Todo este rollo me sirve para recordar la importancia de tener unos ecosistemas sanos y bien desarrollados que tengan suficiente biodiversidad como para que sean capaces de autocontrolar las poblaciones de las especies que los configuran. Me permito recopilar brevemente algunos de los grupos de animales que se alimentan (y por tanto contribuyen a su control) de procesionarias en sus distintas fases del ciclo vital: murciélagos, chotacabras, roedores, pajarillos insectívoros, avispas, abubillas, mirlos etc. Y no sólo a nivel de fauna, porque si en lugar de tener "bosques" monoespecíficos de pinos (por otra parte muy propensos a los incendios voraces como bien sabemos) tenemos comunidades vegetales diversas, las especies que, como la procesionaria, se alimentan exclusivamente de pinos no proliferan tanto, lógicamente (las plagas las provocamos nosotros, no lo olvidemos). Y si en lugar de "limpiar" tanto los bosques, permitimos que las ramas y madera muerta permanezca en el ecosistema, además de permitir la vida de muchas especies descomponedoras de madera y el reciclado de nutrientes, permitiremos que haya cobijo para los insectívoros mencionados (carboneros, herrerillos etc) que suelen anidar en huecos de árboles, así como, por ejemplo, para las ardillas, presentes ya en Churriana, y  que en pocos años colonizarán estos pinares de la cara norte de la Sierra de Mijas contribuyendo, con su incesante trasiego de semillas, a la diversificación del bosque.
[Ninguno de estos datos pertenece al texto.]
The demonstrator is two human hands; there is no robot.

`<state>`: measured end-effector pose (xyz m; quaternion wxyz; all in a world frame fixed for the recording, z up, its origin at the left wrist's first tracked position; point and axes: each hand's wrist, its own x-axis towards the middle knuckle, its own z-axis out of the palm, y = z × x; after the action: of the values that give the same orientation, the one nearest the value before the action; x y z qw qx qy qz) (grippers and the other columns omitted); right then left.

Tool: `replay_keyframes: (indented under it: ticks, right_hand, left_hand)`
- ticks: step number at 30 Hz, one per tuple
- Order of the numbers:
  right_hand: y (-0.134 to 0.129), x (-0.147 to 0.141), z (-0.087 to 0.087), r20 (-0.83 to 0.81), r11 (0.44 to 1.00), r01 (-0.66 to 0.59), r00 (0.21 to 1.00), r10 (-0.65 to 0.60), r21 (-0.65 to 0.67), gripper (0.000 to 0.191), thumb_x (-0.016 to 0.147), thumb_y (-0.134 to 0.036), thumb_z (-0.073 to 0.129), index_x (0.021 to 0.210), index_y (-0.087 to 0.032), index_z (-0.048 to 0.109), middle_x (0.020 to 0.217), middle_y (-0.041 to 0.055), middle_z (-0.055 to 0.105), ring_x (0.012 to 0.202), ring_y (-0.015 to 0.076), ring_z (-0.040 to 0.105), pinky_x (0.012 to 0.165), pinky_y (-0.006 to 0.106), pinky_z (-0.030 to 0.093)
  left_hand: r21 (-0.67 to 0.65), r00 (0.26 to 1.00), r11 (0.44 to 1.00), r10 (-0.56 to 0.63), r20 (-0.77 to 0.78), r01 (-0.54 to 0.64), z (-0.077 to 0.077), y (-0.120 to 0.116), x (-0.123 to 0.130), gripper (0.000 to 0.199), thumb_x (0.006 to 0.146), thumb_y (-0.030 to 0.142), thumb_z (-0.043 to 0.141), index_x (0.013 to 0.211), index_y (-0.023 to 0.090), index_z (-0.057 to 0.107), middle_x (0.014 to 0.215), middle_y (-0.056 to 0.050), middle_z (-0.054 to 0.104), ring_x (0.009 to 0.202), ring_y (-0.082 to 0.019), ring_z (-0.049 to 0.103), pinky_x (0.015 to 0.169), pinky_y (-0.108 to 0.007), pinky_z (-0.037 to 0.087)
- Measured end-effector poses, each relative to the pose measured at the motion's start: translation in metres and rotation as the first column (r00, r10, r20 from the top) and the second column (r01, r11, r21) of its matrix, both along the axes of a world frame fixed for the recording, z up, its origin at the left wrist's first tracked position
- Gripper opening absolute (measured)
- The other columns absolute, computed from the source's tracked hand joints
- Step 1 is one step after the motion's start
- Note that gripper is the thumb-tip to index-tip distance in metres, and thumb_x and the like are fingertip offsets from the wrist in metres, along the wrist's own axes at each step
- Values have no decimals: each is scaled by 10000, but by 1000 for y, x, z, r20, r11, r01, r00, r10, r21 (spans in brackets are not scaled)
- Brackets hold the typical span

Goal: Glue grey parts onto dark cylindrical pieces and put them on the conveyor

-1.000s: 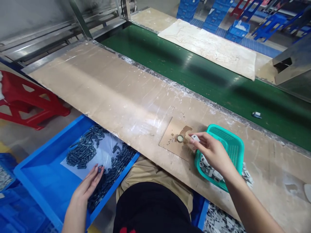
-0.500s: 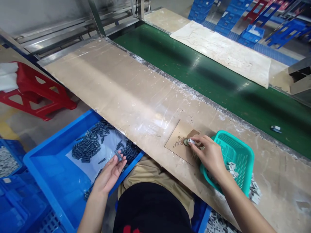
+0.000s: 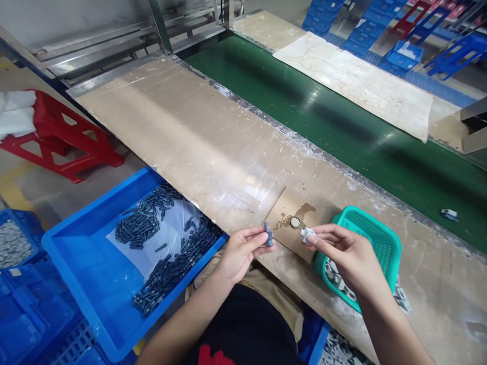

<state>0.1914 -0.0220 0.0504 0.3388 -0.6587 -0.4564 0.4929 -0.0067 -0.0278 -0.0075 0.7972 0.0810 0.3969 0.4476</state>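
Observation:
My left hand [image 3: 243, 248] is closed, its fingertips gripping a small dark blue-grey peg-shaped part [image 3: 269, 234] held nearly upright. To its right my right hand [image 3: 346, 248] pinches a small white block-shaped part [image 3: 307, 235] between thumb and fingers. The two parts are apart, above the near edge of a cardboard square [image 3: 283, 208]. On that square sits a small round cap [image 3: 295, 222] with pale contents, beside a wet stain. Below my right wrist, a green basket [image 3: 395, 253] holds several white parts [image 3: 337, 276], partly hidden by the hand.
A blue tray [image 3: 64, 274] at the left holds many dark pegs [image 3: 140, 225]. Beyond the worktable [image 3: 182, 132] runs a green conveyor belt [image 3: 258, 76] with one small assembled piece [image 3: 449, 214] on it. A red stool [image 3: 64, 132] stands at the left.
My left hand has moved right from over the blue tray, bringing the peg beside the cardboard. My right hand has drawn the white part back from the round cap toward me. The belt piece has shifted right.

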Motion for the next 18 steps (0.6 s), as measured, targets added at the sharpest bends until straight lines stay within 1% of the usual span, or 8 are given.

Y es que la preservación de la biodiversidad, aunque es una obligación moral (aspecto este que nos importa un pimiento, no nos engañemos), no es sólo un capricho de flowerpowers trasnochados, sino que los "servicios ecosistémicos" de los que nos proveen, como el control de plagas de que hablamos hoy (pero también depuración de aguas y aire, mantenimiento de la humedad ambiental, polinización, etc, etc) son esenciales para nuestra vida pues nuestra especie, aunque nos resistimos a reconocerlo, es una especie más del ecosistema global.

Somos lo que somos: un componente más de Gaia.